Bai Ling heats up the lens with her trademark provovative pose. Photograph: Heng Chivoan/Phnom Penh Post

I heard the ding of the elevator arriving at Sofitel’s exclusive 12th floor Club Millesime and Bai Ling walked into the room.

Once she shook hands with ace photographer Heng Chivoan she staged a series of sexy poses that kept us captivated, me shuffling nervously and Chivoan on one knee clicking furiously as the actress moved from the chair to the couch, to posing raunchily on a table with one leg in the air, her dancing and darkly mysterious eyes squarely framed with thick black hair resting across her shoulders.

The Hollywood based star from the western Chinese city of Chengdu had just completed a successful production of the made-for-television Age of the Hobbits movie in the rugged outdoors of Bokor Mountain near Kampot during a sweaty three- week shoot.

The stunning Bai Ling, born on October 10, 1966, was raised mostly by her grandmother while her entertainer parents suffered during the time of upheaval in China under Mao. She spent three years in the Chinese army in Tibet, serving as a performer for the troops .

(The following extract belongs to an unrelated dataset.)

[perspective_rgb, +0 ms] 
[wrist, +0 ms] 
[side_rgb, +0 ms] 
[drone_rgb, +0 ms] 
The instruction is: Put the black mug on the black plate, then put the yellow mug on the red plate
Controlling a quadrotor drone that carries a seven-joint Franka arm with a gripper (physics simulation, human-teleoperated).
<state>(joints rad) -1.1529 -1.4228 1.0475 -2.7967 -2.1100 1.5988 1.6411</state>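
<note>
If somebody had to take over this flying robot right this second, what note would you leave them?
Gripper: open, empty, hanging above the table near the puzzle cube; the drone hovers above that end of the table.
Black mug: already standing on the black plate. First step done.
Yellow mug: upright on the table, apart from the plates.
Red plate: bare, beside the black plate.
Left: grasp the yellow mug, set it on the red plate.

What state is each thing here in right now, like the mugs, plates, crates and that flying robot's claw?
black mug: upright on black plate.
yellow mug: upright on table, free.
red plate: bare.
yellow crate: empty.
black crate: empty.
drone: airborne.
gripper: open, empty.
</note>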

When she arrived in the USA after winning an acting scholarship, she then learned the Tennessee Williams play The Glass Menagerie by heart and realised she could be an actress - and gave the scholarship to another student.

This week in Phnom Penh she had some bad luck - her purse was stolen outside the Heart of Darkness night club by a man who grabbed it out of her tuk-tuk – losing her passport, credit cards, driver’s licence, blackberry, money and camera.

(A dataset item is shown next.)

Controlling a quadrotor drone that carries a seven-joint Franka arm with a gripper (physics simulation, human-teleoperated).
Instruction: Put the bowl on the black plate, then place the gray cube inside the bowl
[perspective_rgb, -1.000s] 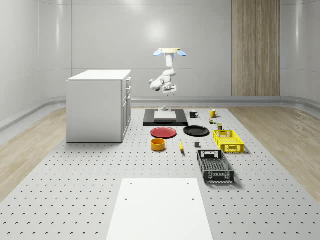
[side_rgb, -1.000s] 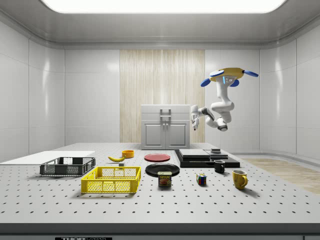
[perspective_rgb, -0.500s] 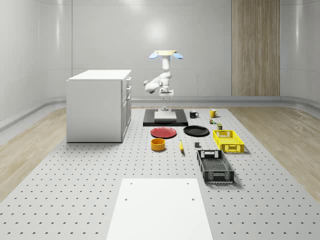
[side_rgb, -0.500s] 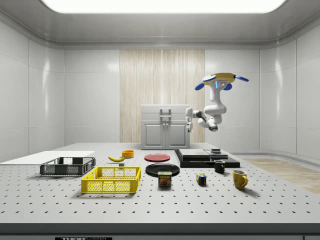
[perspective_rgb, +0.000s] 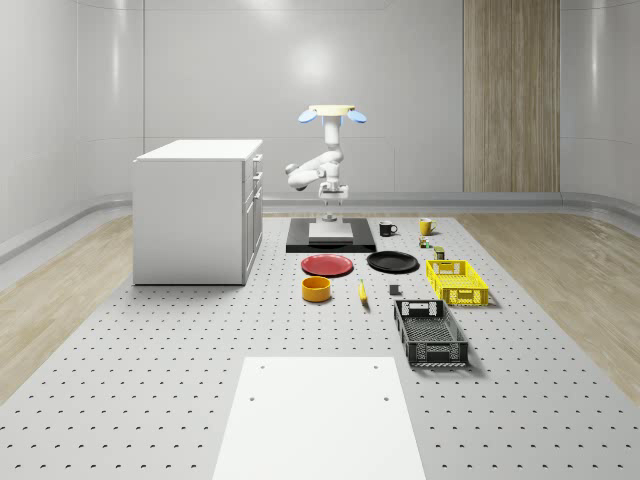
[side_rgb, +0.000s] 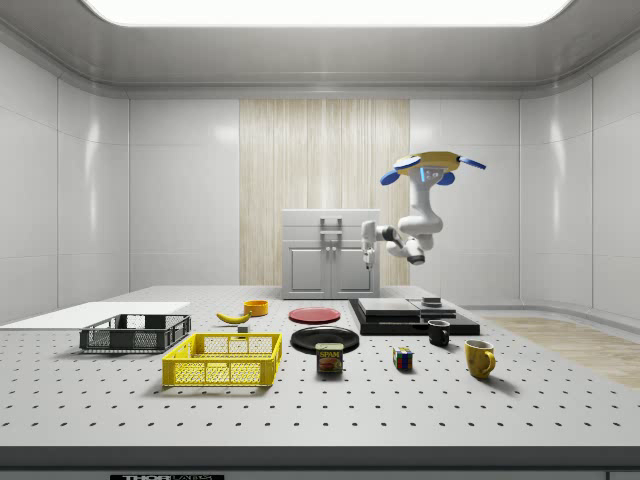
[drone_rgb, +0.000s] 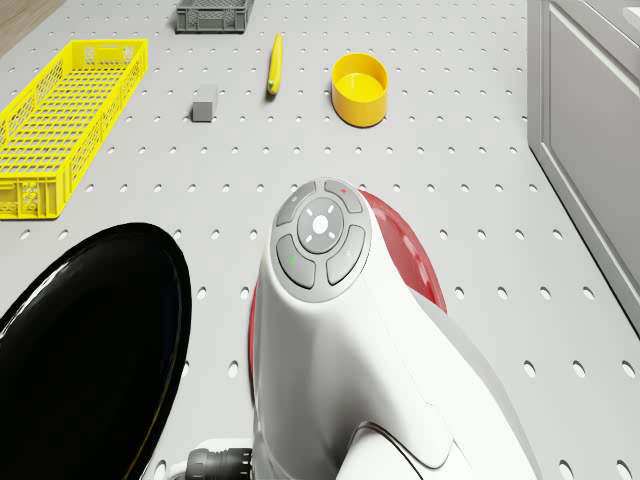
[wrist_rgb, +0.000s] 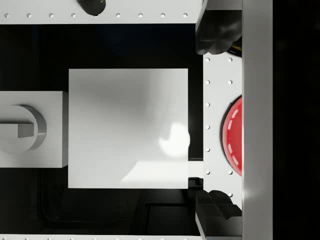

It was a dud ending after a great time visiting Angkor Wat.

“What am I going to do? I lost all the information,’’ she says. “Then it hit me. This is something not out of my doing, but somebody else’s doing. All this hassle is not my problem. Somebody who steals things has got the problem.”

That sentimentality of place with friends is key to the understanding of this stunning, unusual and complex movie star who famously graced the cover of Playboy magazine in June, 2005.

She sorted out her passport issues - but then got some great news on Tuesday when she landed a role in the remake of classic American television series Hawaii 5-0 where she arrives today to begin shooting.

The public took notice of Bai Ling in the movie Red Corner (1997) in which she played Shen Yuelin alongside Richard Gere, who she is now good friends with.

Her other film appearances include Hu guang (1988), The Crow (1994) and Nixon (1995). She also appeared in Face (2002), Beautiful Country (2003), My Baby’s Daddy (2003), Paris (2003), Sky Captain and the World of Tomorrow (2004) and Lords of Dogtown (2005).

She’s very proud that film director Quinten Tarantino’s (Pulp Fiction, Kill Bill) once commented that hers was the best performance of 2004 in the Hong Kong movie Dumplings.

During dinner after the photo shoot, she explained why she posed for Playboy and traversed many different subjects.

What do you think your life is all about?

I landed on earth to give love and compassion and humanity and show them love in a gentle way and to encourage and help people. I’m extreme in many ways: a provocatively sexy woman and an extremely kind and intelligent woman. I’m a 2012 woman of 360 degrees with everything: the sun, the ocean, wind and fire because I have all colours of all seasons.

What do you think about fame and money?

The fame and money is the reward other people give you because of your work. Being rich and famous is a reward for those who work hard. You can’t achieve just by wanting to. Only through work will you get the reward you are supposed to get.

What happens if you set out to get fame and money?

If you want fame and money most of the time you are not going to get it. In Hollywood a lot of people don’t want to pay the price to earn it. That’s a part of the thing I’m reluctant about, working with some people who have that mentality. That’s why I regularly go to charity events because I like to dance and open my heart to people and show generosity as a human being. The majority of such people are not even in Hollywood. It is full of people trying to get there which is very unhealthy.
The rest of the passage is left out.